Here's the scoop - we had a pretty good weekend. We had some friends visit and it was great, we went out to dinner etc. etc. and the whole weekend was wonderful. My H even seemed to be his old self again, complimenting me etc. - it was awesome
Then this morning, things just didn't seem to sit right with me (call it a 6th sense or whatever). He asked me to call him on my break (around 10) and I agreed. He gave me a kiss, told me ILY and off I went. I thought about it all the way to work and tried to remove it from my mind but couldn't. So, I thought "easy, I will just call him when I get to work and it will ease my mind". Well I called and there was no answer at home (only half an hour after I had left) so I called his cell (normally on his days off he goes back to bed for a little while).

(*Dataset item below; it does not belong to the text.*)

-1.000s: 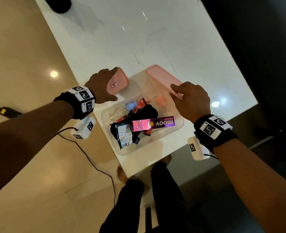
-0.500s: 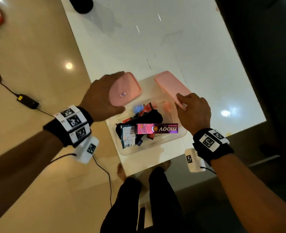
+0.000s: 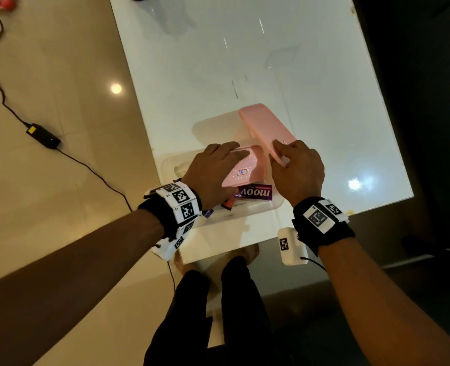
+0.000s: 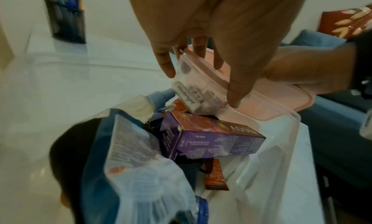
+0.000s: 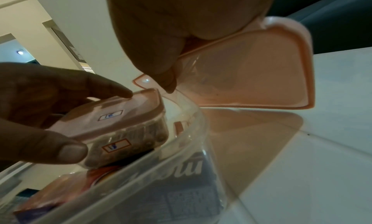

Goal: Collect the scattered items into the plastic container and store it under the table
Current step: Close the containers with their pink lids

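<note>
Lowering the small pink-lidded box [image 3: 241,171] into the clear plastic container [image 3: 267,206] on the counter [image 3: 271,62], the left hand [image 3: 210,173] grips it — set it flat on the moov carton [image 3: 254,192]; the right hand [image 3: 299,170] pinches the container's pink lid [image 3: 265,128] — close after.

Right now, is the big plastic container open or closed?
Open: right hand holds its pink lid tilted up beside the container, contents exposed.

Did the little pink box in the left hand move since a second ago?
Yes. The little pink box was out past the left rim of the big clear container. Now the left hand holds it over the things inside, above the moov carton.
</note>
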The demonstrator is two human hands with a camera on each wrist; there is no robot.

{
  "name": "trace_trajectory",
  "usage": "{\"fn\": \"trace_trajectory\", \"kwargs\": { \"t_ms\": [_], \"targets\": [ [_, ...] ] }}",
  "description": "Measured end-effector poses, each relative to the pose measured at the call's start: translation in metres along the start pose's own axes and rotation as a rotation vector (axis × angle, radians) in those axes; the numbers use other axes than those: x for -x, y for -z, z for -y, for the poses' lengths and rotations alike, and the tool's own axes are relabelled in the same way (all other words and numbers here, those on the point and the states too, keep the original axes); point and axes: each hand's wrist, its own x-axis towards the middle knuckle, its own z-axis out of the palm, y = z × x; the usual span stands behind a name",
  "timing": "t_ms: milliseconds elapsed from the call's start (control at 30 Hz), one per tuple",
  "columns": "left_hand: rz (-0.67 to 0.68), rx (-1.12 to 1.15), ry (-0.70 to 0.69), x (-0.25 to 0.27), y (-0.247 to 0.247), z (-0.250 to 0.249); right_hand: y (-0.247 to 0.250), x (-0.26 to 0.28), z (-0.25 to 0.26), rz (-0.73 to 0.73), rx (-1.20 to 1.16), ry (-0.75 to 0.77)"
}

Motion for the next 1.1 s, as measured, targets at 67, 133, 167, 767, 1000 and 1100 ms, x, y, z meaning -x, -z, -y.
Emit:
{"fn": "trace_trajectory", "kwargs": {
  "t_ms": [67,133,167,767,1000,1100],
  "targets": [
    [0.035,-0.016,-0.017,-0.005,-0.003,-0.002,0.000,0.000,0.000,-0.014,-0.009,0.002],
    [0.057,-0.020,0.004,-0.006,-0.006,-0.004,-0.001,0.001,-0.002,-0.013,-0.007,0.011],
    [0.052,-0.038,0.005,-0.006,-0.008,-0.004,-0.001,0.001,-0.003,-0.012,-0.004,0.017],
    [0.089,-0.237,0.128,0.001,-0.010,-0.015,-0.008,0.046,-0.027,-0.173,-0.101,0.208],
    [-0.340,0.088,0.178,0.064,0.002,0.020,-0.003,0.048,-0.013,-0.103,-0.061,0.408],
    [-0.442,0.256,0.391,0.097,0.001,0.047,-0.002,0.054,-0.007,-0.020,0.170,0.524]
  ]
}}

He said he had just picked up a coffee and was "going for a drive" before he headed off to the library. Well, now my radar was really up because Mondays are bad for me at the best of time (its his day off and he used to go visit OW every single one - a 2½ hour drive each way) - just plenty of time while wife is at work
So I called him at 10, like he asked, and he said he was just outside the library but he would call me when he got out. Now, I didn't think anything of it because one can lose 2-3 hours in a library, especially him. However, I didn't hear anything and called his cell around 12:15 (I only get a ½ hour lunch and he usually calls me) and I know this sounds paranoid but we have always done this (called each other) so it is not like I was checking up on him or anything. I was beginning to get worried because I still hadn't heard from him (and we had an issue with his meds over the weekend so I was even more concerned). Then I did something REALLY stupid (and I am waiting for the 2x4's to come flying). I phoned the OW and asked to speak to him. She, of course, pretending she didn't know what I was talking about blah blah blah and hung up. I called his cell and low and behold he answered. I tried to pretend like I wasn't upset and cheerfully said "I, how ya doing" - he said fine and then said (this was the kicker) "I was just going to call you, I just came out of the library". But that is where I lost it because (once again, bring on the 2x4's) I took extra time off at lunch and went to the library on my break and he wasn't there - and here he is 2 minutes later saying he had just come out of the library? So, #1 LIE !!! Then he says he is just a few minutes from home and is sorry I am so upset. He didn't want to tell me he went for a drive because I sounded upset this morning and he was concerned. So, I said "if you were so concerned, why didn't you come to see me at lunch instead of going for a drive? - No response. Then I say, ok I am sorry for freaking out and perhaps he can come meet me for a cup of tea. Well, no he can't because (LIE #2) he isn't "actually a few minutes from home" he's between home and (the next town) which is on the way to OW's house. Ok, I try not to freak and left it at that.
Please bear with me here
So, I go back to work, am way too upset and ask for the last 1½ hours off (it was granted - thank goodness) and call to say I am on my way home. I hear panic in his voice as he says "you're on your way home now?" I say yes, and he responds with, "well I am just a couple of minutes away, see you then". (LIE #3) he is no where near home because I call home a couple of times along the way (because I am delayed due a BIG accident) and didn't want him to worry - no answer at home. I continue to call a few extra times and then just go home - no H!! He arrives about 15 minutes after me - with a sheepish look on his face. Gives some longwinded lame story about going to the library, etc. etc. and that's when I lost it and said "you weren't at the library, I was just there". He got all defensive (of course) and said he couldn't live with me checking up on him all the time (which for the most part, I admit honestly I have been awesome about until today). He is still protective of his cell phone, won't let me see the visa bills etc. and says if I can't live with that then there is no point.
Opinions anyone?
Heywyre
M - 57 H - 65 1st A-bomb - Nov 27/02 2nd A-bomb - Dec 13/06 together 21 years *************************** Insanity is doing something over and over and expecting different results (Albert Einstein)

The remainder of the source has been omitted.